Issues with logging and dbt 1.4 (protobuf)
simonrobertsson opened this issue · comments
First check
- I added a descriptive title to this issue.
- I used the GitHub search to find a similar issue and didn't find it.
- I searched the Prefect documentation for this issue.

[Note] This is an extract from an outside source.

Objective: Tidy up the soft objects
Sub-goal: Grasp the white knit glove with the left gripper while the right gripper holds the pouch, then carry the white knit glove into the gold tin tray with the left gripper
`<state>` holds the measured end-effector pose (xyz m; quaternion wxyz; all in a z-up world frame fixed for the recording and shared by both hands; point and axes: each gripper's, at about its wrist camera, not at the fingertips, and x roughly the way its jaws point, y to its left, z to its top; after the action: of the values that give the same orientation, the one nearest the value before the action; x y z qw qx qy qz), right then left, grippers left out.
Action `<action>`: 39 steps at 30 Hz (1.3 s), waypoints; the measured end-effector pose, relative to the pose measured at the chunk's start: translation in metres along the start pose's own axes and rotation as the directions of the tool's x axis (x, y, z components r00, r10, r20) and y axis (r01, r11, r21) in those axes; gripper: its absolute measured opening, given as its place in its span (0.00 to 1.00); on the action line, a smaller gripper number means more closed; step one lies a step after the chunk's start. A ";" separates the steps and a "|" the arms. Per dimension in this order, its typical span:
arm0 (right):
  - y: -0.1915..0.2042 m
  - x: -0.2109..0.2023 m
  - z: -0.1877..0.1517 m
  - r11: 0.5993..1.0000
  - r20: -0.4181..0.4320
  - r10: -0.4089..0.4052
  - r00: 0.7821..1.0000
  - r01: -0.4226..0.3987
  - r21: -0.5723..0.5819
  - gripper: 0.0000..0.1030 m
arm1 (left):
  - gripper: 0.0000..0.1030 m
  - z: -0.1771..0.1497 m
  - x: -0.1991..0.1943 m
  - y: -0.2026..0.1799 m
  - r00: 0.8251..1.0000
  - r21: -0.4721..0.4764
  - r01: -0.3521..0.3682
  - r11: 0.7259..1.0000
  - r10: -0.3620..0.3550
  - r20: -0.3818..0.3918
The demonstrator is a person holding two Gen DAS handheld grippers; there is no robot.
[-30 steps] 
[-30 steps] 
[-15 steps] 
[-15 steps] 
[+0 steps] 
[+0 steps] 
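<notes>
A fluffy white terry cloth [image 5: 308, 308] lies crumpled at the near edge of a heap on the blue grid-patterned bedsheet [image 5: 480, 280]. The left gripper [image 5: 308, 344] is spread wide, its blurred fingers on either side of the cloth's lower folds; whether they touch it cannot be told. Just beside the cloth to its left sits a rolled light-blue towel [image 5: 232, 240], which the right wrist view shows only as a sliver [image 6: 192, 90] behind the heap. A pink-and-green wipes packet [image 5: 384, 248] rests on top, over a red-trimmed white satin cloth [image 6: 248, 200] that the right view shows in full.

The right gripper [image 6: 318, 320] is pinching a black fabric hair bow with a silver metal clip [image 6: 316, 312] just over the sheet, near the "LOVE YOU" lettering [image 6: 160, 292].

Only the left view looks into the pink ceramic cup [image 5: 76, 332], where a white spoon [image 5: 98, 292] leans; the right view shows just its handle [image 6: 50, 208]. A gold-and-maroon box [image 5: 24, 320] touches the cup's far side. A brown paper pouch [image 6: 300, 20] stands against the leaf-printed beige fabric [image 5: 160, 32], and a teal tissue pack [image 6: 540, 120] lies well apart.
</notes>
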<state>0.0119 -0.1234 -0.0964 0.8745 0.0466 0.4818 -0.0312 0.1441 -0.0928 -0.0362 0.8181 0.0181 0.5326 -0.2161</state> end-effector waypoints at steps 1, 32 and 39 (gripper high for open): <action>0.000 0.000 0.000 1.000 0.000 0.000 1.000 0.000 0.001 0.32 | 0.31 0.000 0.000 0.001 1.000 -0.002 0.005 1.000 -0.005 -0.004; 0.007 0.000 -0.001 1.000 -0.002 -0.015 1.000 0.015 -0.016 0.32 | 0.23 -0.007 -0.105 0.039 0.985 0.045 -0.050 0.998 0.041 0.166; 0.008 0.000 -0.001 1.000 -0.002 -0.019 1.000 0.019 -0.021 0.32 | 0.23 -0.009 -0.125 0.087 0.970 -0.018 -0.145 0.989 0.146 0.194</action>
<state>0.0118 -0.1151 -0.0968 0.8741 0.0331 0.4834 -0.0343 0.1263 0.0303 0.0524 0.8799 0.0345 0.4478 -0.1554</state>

- I checked that this issue is related to Prefect and not one of its dependencies.
Bug summary
When running dbt tasks using prefect-dbt we started getting errors somewhat at random (after 100s of models ran) after updating dbt version to 1.4. The errors seems come from the logging either "AssertionError: feed_data after feed_eof" or "UnicodeDecodeError: 'utf-8' codec can't decode byte 0x93 in position 7998: invalid start byte". Rolling back to 1.3 of dbt resolves the issue. We suspect it has something to do with dbt changing it's logging to protobuf (https://github.com/dbt-labs/dbt-core/releases/tag/v1.4.0). The logs from dbt-core 1.4 are also printed in batch in Orion instead of one per line.
We searched through earlier issues with similar errors but this seems to have a different cause PrefectHQ/prefect#6335
Reproduction
dbt-core==1.4
Running dbt run via prefect_dbt.cli.commands.trigger_dbt_cli_command. A bigger run with 500+ models.
Error happens after a few hundered models have been ran.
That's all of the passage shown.